__ABOUT THIS TASK__
Within the entries below, every line containing "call" is to be copied.
((
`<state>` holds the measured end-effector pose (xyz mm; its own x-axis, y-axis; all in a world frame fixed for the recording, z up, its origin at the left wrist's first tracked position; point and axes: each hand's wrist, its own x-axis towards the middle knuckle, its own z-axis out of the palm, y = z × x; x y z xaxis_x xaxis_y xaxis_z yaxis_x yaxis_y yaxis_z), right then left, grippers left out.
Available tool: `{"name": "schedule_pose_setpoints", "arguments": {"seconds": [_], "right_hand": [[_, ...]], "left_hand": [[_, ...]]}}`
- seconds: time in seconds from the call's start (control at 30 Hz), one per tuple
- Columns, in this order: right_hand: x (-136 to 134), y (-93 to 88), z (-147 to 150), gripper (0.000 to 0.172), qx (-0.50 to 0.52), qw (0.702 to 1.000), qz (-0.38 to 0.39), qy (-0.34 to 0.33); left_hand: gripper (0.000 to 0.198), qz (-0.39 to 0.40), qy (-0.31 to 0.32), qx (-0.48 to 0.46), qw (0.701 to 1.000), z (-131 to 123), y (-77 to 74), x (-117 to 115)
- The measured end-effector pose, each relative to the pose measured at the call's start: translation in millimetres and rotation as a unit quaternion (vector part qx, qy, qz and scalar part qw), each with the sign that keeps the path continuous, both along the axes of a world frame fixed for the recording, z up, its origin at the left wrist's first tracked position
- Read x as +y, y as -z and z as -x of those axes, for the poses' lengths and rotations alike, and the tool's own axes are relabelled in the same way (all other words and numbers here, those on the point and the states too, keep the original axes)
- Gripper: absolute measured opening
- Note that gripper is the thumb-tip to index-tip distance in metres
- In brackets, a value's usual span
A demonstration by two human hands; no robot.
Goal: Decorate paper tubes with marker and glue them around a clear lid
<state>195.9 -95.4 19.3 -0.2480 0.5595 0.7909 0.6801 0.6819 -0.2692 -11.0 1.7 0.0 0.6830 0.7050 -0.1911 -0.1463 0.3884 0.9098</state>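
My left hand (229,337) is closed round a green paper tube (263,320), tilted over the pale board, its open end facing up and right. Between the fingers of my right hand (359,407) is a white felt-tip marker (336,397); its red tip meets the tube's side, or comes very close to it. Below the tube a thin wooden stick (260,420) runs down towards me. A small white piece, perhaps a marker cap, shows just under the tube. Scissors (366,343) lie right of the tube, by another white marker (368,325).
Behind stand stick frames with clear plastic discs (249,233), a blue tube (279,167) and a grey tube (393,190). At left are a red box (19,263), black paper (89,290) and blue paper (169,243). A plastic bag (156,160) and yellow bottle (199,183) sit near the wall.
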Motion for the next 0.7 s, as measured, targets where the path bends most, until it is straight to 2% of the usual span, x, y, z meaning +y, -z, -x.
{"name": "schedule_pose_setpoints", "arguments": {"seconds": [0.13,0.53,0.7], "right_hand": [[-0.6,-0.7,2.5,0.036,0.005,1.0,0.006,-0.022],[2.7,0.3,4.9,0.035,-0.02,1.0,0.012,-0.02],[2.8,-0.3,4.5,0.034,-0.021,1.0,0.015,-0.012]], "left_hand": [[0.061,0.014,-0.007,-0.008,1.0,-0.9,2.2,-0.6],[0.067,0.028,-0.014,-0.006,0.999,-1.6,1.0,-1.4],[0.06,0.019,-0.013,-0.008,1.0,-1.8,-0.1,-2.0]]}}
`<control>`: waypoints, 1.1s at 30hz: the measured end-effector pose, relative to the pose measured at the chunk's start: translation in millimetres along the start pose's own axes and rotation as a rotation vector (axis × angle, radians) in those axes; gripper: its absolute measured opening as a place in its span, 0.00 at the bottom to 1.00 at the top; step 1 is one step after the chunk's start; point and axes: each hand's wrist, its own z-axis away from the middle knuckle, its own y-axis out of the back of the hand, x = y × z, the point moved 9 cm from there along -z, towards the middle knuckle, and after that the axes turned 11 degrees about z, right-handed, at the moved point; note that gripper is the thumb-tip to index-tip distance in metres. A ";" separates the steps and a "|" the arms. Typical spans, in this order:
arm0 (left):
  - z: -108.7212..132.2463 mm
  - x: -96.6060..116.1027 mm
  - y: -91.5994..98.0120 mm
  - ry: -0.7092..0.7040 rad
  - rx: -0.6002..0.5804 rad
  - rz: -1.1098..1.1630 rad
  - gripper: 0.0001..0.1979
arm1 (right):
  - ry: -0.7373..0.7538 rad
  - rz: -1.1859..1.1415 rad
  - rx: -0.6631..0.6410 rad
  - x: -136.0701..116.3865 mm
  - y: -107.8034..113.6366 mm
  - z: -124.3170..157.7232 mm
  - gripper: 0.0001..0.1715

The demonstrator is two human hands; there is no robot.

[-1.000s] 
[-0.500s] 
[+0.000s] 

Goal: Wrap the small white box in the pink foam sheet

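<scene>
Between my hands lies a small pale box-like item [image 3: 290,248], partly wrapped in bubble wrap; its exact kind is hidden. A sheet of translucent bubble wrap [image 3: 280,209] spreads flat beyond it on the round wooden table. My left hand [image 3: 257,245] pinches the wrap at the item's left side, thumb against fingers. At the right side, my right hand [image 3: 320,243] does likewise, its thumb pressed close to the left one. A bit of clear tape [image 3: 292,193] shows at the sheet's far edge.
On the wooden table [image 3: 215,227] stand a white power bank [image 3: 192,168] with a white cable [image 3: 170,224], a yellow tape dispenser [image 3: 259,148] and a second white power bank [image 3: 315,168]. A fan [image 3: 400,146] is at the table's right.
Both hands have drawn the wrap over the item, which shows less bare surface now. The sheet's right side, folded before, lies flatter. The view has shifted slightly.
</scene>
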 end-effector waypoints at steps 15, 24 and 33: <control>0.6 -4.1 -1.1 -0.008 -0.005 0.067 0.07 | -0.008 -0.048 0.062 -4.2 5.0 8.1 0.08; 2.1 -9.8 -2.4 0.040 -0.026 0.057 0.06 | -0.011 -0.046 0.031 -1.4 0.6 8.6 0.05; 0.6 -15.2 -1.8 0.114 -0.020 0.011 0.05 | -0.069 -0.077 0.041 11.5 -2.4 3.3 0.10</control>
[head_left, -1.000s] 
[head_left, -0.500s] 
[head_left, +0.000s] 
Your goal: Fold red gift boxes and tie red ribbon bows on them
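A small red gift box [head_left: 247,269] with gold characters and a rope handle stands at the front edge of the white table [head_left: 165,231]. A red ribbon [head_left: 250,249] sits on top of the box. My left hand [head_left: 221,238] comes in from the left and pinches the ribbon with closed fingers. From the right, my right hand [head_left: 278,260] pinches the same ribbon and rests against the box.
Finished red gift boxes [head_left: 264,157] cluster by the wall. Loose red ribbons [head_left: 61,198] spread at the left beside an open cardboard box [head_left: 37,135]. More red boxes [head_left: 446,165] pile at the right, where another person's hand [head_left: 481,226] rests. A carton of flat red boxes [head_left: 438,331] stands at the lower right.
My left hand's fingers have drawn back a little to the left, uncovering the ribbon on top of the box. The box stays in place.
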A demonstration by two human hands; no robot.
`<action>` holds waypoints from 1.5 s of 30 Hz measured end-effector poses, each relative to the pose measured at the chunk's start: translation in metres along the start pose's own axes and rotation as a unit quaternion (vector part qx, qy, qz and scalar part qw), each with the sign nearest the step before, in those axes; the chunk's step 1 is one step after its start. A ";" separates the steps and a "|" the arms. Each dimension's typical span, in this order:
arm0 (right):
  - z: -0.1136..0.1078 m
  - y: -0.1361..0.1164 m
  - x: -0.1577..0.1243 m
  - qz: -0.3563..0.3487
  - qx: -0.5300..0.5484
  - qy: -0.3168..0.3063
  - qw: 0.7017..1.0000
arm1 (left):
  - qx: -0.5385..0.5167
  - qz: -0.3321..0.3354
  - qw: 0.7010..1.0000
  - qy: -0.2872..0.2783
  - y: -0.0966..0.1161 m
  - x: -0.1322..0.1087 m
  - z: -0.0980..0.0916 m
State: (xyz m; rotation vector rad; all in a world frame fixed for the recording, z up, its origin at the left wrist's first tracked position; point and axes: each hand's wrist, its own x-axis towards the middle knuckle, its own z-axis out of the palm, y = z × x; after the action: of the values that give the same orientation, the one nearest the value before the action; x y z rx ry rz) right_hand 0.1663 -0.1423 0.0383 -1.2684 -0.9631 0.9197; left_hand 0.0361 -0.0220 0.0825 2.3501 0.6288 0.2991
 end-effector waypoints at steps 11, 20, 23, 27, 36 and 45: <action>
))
__ANSWER__
- seconds: time in seconds from the call's start (control at 30 Hz), one per tuple
- The measured end-effector pose, each relative to the pose measured at the call's start: translation in millimetres and rotation as a unit quaternion (vector part qx, qy, qz and scalar part qw), each with the sign that keeps the path continuous, both along the axes of a world frame fixed for the recording, z up, its origin at the left wrist's first tracked position

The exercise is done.